The main addition here is the check to see if all of the results of the legal moves are in the plays dictionary. If they aren't available, it defaults to the original random choice. But if the statistics are all available, the move with the highest value according to the confidence interval formula is chosen. This formula adds together two parts. The first part is just the win ratio, but the second part is a term that grows slowly as a particular move remains neglected. Eventually, if a node with a poor win rate is neglected long enough, it will begin to be chosen again. This term can be tweaked using the configuration parameter C added to __init__ above. Larger values of C will encourage more exploration of the possibilities, and smaller values will cause the AI to prefer concentrating on known good moves. Also note that the self.max_depth attribute from the previous code block is now updated when a new node is added and its depth exceeds the previous self.max_depth.

So there we have it. If there are no mistakes, you should now have an AI that will make reasonable decisions for a variety of board games.
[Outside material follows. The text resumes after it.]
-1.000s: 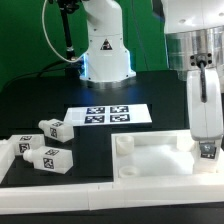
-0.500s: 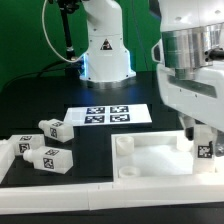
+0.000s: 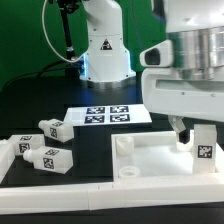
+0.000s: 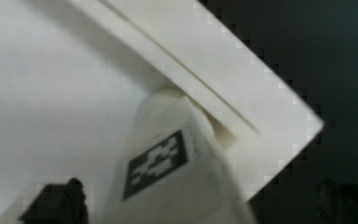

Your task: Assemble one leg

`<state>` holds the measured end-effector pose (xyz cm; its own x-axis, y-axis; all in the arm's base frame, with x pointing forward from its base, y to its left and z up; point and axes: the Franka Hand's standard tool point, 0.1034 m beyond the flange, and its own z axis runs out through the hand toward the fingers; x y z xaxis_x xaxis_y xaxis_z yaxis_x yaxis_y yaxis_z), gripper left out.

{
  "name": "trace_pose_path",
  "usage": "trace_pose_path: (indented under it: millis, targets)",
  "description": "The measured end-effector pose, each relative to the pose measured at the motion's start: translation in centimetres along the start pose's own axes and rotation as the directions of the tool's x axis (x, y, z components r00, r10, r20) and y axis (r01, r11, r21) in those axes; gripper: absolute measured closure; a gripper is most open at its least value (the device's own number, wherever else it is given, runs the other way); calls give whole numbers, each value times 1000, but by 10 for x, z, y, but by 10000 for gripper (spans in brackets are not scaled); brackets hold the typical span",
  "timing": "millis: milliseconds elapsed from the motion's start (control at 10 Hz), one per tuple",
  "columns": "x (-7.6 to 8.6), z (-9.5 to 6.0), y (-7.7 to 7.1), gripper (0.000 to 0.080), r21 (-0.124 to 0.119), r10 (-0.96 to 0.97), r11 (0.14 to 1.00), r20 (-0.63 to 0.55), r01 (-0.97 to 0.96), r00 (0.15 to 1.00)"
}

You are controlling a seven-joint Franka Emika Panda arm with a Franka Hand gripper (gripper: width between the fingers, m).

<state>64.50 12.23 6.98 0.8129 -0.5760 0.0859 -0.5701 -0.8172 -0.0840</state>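
In the exterior view the leg [image 3: 204,146] stands upright at the right end of the tabletop [image 3: 160,160], its long axis vertical, with one black-and-white tag facing the camera near its lower end. Its base sits at the tabletop's corner on the exterior view's right, though whether it is seated in a corner hole cannot be told. The gripper [image 3: 192,128] hangs just above and beside the leg, the arm's wide white wrist body filling the upper right of that view. A dark finger [image 3: 181,132] shows just to the exterior view's left of the leg's upper part; the other finger is hidden, so whether the jaws are spread or pinching the leg cannot be told. In the wrist view the leg [image 4: 172,165] appears as a pale block rising toward the camera, its tag on the near face, standing against the tabletop's [image 4: 87,90] raised rim, with two dark fingertips [image 4: 57,203] at the frame's edge on either side of it and apart from it. On the black table [image 3: 40,100], the marker board [image 3: 109,115] lies flat between the robot's base and the tabletop. Three more legs lie on their sides well apart from the tabletop at the exterior view's left: one [image 3: 53,128] nearest the marker board, one [image 3: 22,146] at the edge, and one [image 3: 50,159] nearest the camera.
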Motion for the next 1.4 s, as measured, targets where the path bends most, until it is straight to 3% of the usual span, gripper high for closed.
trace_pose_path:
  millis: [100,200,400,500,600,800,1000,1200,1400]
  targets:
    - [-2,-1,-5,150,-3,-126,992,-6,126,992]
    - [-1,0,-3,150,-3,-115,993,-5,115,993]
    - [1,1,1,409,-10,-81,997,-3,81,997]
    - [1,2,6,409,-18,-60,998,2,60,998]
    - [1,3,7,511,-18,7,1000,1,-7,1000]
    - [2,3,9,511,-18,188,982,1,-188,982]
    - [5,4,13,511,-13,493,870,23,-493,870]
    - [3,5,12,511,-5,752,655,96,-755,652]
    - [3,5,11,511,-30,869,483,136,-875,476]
I've left a suitable implementation of Board as an exercise for the reader, but one thing I've left out here is a way of actually allowing a user to play against the AI. A toy framework for this can be found at jbradberry/boardgame-socketserver and jbradberry/boardgame-socketplayer.

This version that we've just built uses light playouts. Next time, we'll explore improving our AI by using heavy playouts, by training some evaluation functions using machine learning techniques and hooking in the results.

UPDATE: The diagrams have been corrected to more accurately reflect the possible node values.

UPDATE: Achievement Unlocked! This article has been republished in Hacker Monthly, Issue 66, November 2015.